Acropora prolifera, the fused staghorn coral, is a branching, colonial, stony coral found in shallow parts of the Caribbean Sea, the Bahamas and southern Florida. Acropora prolifera is a hybrid of two other Caribbean coral species, Acropora cervicornis and Acropora palmata.

==Description==
Acropora prolifera is very similar to staghorn coral (Acropora cervicornis) in appearance but usually forms smaller, denser clumps. The branches are mostly horizontal and often divide near the tip, sometimes fusing with other branches.
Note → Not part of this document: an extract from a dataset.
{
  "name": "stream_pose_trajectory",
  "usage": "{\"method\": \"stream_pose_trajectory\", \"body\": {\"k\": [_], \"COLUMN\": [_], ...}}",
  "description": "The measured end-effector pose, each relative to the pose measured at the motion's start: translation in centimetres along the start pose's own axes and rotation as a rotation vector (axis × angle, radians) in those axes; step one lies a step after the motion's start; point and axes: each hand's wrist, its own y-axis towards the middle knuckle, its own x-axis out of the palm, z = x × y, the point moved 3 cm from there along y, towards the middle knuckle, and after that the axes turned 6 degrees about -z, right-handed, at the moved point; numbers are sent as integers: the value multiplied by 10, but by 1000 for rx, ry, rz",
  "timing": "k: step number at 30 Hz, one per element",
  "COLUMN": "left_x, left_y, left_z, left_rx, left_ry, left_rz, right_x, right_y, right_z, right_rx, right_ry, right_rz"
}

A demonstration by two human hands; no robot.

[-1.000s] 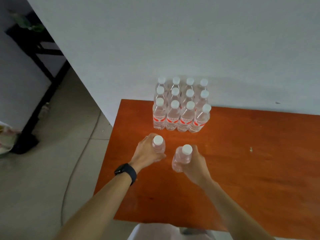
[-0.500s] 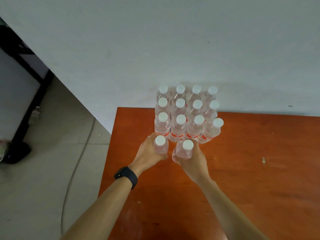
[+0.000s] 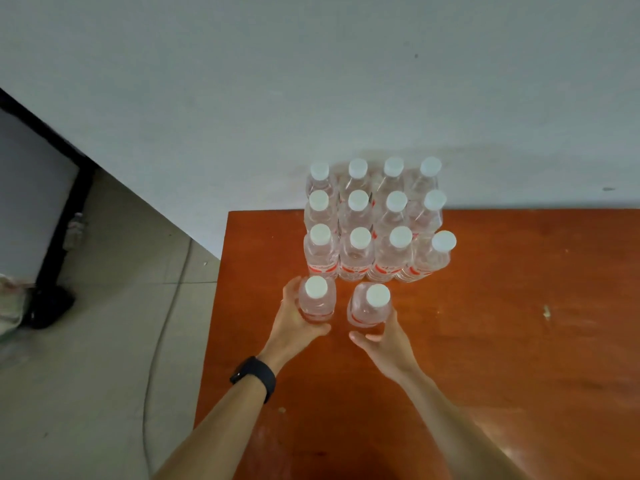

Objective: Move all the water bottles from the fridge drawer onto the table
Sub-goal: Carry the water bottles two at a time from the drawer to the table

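Several clear water bottles (image 3: pixel 357 251) with white caps and red labels stand in a tight block at the back of the orange-brown table (image 3: pixel 519 323), against the wall. Two more bottles stand upright just in front of the block's left half. My left hand (image 3: pixel 294 323) wraps around the left water bottle (image 3: pixel 317 301), with the thumb under its near side. The right water bottle (image 3: pixel 369 306) stands on the table. Behind it my right hand (image 3: pixel 388 337) has its fingers spread and its thumb off the bottle, and only its far fingers rest on the bottle's right side.
The table's left edge (image 3: pixel 221 306) drops to a tiled floor with a thin cable (image 3: pixel 162 323) running across it. A black frame leg (image 3: pixel 65 220) stands at the far left. A white wall (image 3: pixel 346 81) rises directly behind the bottles.
Both hands carried their bottles forward and set them down in front of the block. The right hand's grip has loosened, while the left still holds its bottle.
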Motion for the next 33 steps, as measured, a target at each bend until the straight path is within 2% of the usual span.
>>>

It also resembles elkhorn coral (Acropora palmata) and genetic studies show that it is a hybrid between that and staghorn coral. The corallites, the calcareous skeletal cups in which the polyps sit, are tubular and protrude from the surface of the branches. They are tightly packed and arranged in linear rows and there is a larger corallite at the tip of each branch. The branches are up to 2 cm in diameter and the whole colony may grow to 1.2 m across. The general colour is pale yellowish-brown and the branches have paler tips.

==Distribution==
Acropora prolifera is found in the Caribbean Sea, the Gulf of Mexico, the Bahamas and southern Florida southwards to Colombia and Venezuela. It is generally found on outer reef slopes, in calm-water bays and in the lee of land masses, most commonly at a depth of around 7 m but occasionally down to about 30 m. It is generally an uncommon species.

==Biology==
Many reef corals have mass spawning events when vast numbers of gametes are released into the sea at the same time. This happens with elkhorn and stagshorn corals and when these sympatric corals spawn at the same time, F1 hybrids can be formed. These cannot propagate sexually but can reproduce asexually to increase the number of individuals. In the case of Acropora prolifera, hybrids come in two forms. Where the female gamete is derived from the elkhorn coral, the resulting offspring is bushy and compact. Where the female gamete comes from staghorn coral, the offspring adopts a more palmately dividing form.

Acropora prolifera is a zooxanthellate coral, the tissues containing dinoflagellates which live symbiotically within the cells. These are photosynthetic and use the carbon dioxide and waste products of the coral while at the same time supplying oxygen and organic compounds to their host.